WORK TO BE COMPLETED → All of the data, word for word and free of pictures, is the expected result.

DATASET CONTENT →
--*--

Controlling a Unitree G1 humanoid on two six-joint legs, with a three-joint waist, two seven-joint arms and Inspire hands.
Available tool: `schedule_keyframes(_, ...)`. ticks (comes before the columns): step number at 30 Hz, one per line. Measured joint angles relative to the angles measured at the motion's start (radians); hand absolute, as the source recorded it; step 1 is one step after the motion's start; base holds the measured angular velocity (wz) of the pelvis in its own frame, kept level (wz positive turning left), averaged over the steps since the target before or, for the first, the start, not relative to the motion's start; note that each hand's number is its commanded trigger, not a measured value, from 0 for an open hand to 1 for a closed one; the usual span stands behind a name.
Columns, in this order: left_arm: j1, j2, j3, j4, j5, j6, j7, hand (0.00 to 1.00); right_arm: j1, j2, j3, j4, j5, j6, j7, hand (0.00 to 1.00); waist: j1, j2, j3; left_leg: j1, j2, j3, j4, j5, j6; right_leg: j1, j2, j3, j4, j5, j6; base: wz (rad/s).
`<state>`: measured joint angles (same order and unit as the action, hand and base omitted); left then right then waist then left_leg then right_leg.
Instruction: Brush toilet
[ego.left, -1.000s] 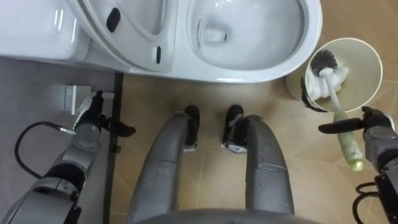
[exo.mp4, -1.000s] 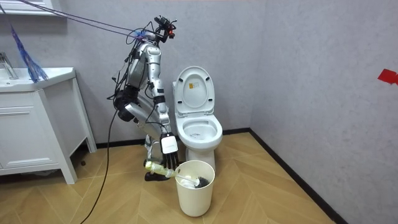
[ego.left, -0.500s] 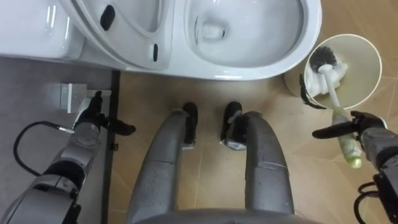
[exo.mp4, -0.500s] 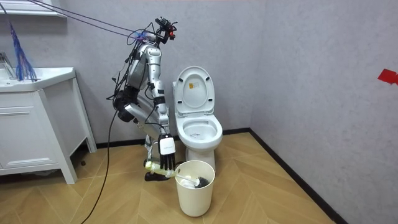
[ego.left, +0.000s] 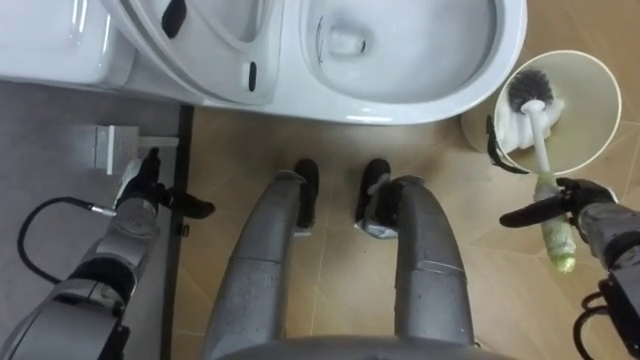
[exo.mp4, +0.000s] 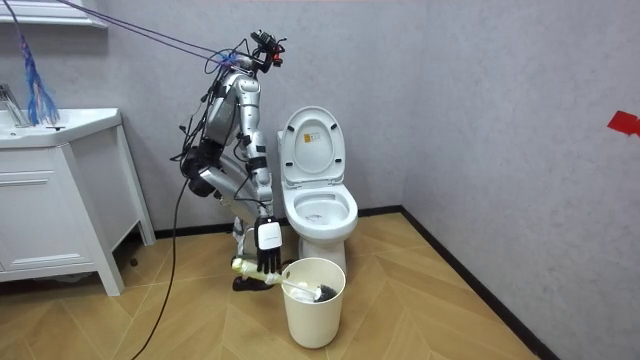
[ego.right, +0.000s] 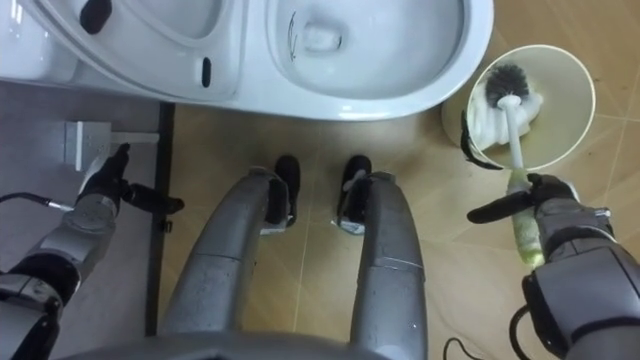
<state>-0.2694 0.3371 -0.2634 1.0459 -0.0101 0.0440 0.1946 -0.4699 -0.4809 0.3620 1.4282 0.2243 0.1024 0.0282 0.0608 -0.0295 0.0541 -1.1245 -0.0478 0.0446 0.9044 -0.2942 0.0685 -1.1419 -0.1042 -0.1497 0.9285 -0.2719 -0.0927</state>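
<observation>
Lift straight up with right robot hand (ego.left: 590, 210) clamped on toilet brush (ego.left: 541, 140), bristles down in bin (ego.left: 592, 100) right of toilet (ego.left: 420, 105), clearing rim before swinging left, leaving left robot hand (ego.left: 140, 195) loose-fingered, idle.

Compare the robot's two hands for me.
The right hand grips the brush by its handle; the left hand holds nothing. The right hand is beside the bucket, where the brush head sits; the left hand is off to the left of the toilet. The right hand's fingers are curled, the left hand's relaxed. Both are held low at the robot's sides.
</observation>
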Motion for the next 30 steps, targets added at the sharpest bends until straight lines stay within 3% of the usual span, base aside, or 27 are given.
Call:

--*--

SOLUTION TO THIS TASK →
Controlling a Unitree G1 humanoid on two six-joint legs, with a three-joint waist, two seven-joint arms and Inspire hands.
Available tool: `schedule_keyframes(_, ...)`. ticks (comes before the columns): step number at 30 Hz, one per line. Measured joint angles relative to the angles measured at the motion's start (radians); hand absolute, as the source recorded it; step 1 is one step after the motion's start; base holds the measured angular velocity (wz) of the pelvis in its own frame, kept level (wz positive turning left), averaged over the steps since the target before or, for the first, the start, not relative to the motion's start; note that each hand's number is its commanded trigger, not a measured value, from 0 for an open hand to 1 for a closed one; the usual span stands behind a name.
Columns, in this order: left_arm: j1, j2, j3, j4, j5, j6, j7, hand (0.00 to 1.00); right_arm: j1, j2, j3, j4, j5, j6, j7, hand (0.00 to 1.00); waist: j1, j2, j3; left_leg: j1, j2, j3, j4, j5, j6; right_leg: j1, j2, j3, j4, j5, j6; base: wz (rad/s).
`<state>`: measured joint angles (same order and unit as the action, hand and base omitted); left then right then waist then left_leg then right_leg.
Instruction: Brush toilet
[ego.left, -1.000s] 
[exo.mp4, -1.000s] 
[ego.left, -0.500s] 
[exo.mp4, -0.500s] 
[ego.left, +0.000s] 
[exo.mp4, +0.000s] 
[ego.right, +0.000s] 
<state>-0.2694 0.3371 -0.2634 1.0459 -0.0101 0.0440 0.1946 -0.4699 -0.4809 0.3620 1.4282 0.2243 0.1024 0.0282 0.0608 -0.0295 0.0541 -1.1245 -0.0478 0.0446 0.9044 -0.2942 0.0685 -1.1419 -0.1042 -0.1497 0.9285 -0.2719 -0.0927</state>
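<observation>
Lift straight up with right robot hand (ego.left: 590, 210) clamped on toilet brush (ego.left: 541, 140), bristles down in bin (ego.left: 592, 100) right of toilet (ego.left: 420, 105), clearing rim before swinging left, leaving left robot hand (ego.left: 140, 195) loose-fingered, idle.

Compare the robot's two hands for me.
The right hand grips the brush by its handle; the left hand holds nothing. The right hand is beside the bucket, where the brush head sits; the left hand is off to the left of the toilet. The right hand's fingers are curled, the left hand's relaxed. Both are held low at the robot's sides.
</observation>
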Motion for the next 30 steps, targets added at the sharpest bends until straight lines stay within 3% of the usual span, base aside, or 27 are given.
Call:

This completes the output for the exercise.